Informacoes sobre ordens
| Nome do Produto | Numero de Catalogo | UNID | Preco | Qde | FAVORITOS | |
TRPC3/6/7 Plasmídeo duplo de Nickase (h) | sc-403740-NIC | 20 µg | $410.00 | |||
TRPC3/6/7 Plasmídeo duplo de Nickase (h2) | sc-403740-NIC-2 | 20 µg | $410.00 |
TRPC3 codifica um canal de cátions não seletivo, ativado por diacilglicerol, da subfamília TRPC, que contribui para a entrada de Ca2+ dependente de receptor e para a despolarização da membrana. O TRPC3 forma complexos funcionais com as subunidades relacionadas TRPC6 e TRPC7, conectando a sinalização de GPCR e de receptores tirosina-quinase a programas transcricionais dependentes de cálcio, à remodelação do citoesqueleto e a respostas contráteis. A atividade do canal é comumente acionada a jusante das vias de PLCβ/PLCγ e modulada por sinalização lipídica, cascatas de quinases e pelo estado redox celular. A desregulação da sinalização TRPC3/6/7 tem sido implicada em remodelamento patológico e alterações de excitabilidade em múltiplos tecidos, incluindo os sistemas cardiovascular, renal e nervoso, tornando-o um ponto útil para estudar vias de estresse e diferenciação dirigidas por cálcio.

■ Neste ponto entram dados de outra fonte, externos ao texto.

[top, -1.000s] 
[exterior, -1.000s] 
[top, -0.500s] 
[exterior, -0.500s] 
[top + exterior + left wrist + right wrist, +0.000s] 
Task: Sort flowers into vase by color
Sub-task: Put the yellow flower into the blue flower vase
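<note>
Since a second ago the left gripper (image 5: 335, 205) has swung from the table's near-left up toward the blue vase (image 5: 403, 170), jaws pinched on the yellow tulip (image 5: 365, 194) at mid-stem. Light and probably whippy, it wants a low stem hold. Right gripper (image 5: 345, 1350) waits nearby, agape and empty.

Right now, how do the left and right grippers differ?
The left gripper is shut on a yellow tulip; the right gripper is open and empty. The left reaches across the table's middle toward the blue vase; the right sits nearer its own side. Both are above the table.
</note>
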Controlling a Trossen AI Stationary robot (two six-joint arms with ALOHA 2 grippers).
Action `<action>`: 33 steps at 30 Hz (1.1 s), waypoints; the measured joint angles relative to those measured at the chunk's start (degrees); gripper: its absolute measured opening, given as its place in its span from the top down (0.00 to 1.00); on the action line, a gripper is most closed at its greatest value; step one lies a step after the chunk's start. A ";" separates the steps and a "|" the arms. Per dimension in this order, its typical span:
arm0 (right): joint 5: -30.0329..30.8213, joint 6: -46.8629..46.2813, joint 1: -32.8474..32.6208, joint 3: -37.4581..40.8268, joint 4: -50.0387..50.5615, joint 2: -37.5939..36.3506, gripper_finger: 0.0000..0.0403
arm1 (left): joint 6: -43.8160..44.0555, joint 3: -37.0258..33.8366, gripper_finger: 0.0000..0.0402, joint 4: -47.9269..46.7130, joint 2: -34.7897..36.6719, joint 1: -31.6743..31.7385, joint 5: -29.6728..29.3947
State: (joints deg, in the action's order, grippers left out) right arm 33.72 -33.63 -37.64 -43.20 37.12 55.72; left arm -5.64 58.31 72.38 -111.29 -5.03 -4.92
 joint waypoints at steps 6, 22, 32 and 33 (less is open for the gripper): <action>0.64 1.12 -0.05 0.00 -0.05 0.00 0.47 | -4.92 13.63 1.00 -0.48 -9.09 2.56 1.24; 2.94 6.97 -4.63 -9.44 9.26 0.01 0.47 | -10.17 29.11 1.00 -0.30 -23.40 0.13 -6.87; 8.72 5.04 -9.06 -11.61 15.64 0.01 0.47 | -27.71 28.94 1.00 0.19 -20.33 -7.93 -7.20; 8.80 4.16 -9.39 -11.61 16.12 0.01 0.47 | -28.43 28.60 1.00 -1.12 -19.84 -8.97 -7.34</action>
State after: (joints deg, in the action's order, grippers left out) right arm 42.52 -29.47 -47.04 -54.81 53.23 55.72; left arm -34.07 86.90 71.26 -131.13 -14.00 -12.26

TRPC3/6/7 O Plasmídeo de Nickase Dupla (h) consiste num par de plasmídeos combinados, concebidos para a edição de alta especificidade do locus TRPC3 em linhas celulares human. Cada plasmídeo expressa uma nickase Cas9 D10A e um sgRNA distinto que tem como alvo cadeias de ADN opostas dentro de TRPC3. Quando direcionadas para locais adjacentes em cadeias de ADN opostas, as duas nickases geram cortes deslocados numa única cadeia que, em conjunto, produzem uma quebra escalonada de cadeia dupla, exigindo uma atividade coordenada no alvo por parte de ambas as guias. A quebra de ADN resultante é resolvida por vias de reparação celular endógenas, mais frequentemente através da junção de extremidades não homólogas (NHEJ), levando a inserções ou deleções que perturbam a função TRPC3. Ao exigir o envolvimento de dois sgRNA no locus alvo, a abordagem de dupla nickase aumenta a especificidade da edição e fornece uma estratégia CRISPR complementar para aplicações em que se deseja um controlo adicional sobre a precisão do direcionamento.
Para apoiar a identificação eficiente das células editadas, um plasmídeo codifica GFP para visualização fluorescente das populações transfectadas, enquanto o plasmídeo complementar transporta um gene de resistência à puromicina para seleção antibiótica. Em conjunto, estas características apoiam o enriquecimento eficiente das populações co-transfectadas e simplificam a validação dos clones com TRPC3 interrompido.
Apenas para uso em investigação. Não se destina a uso diagnóstico ou terapêutico.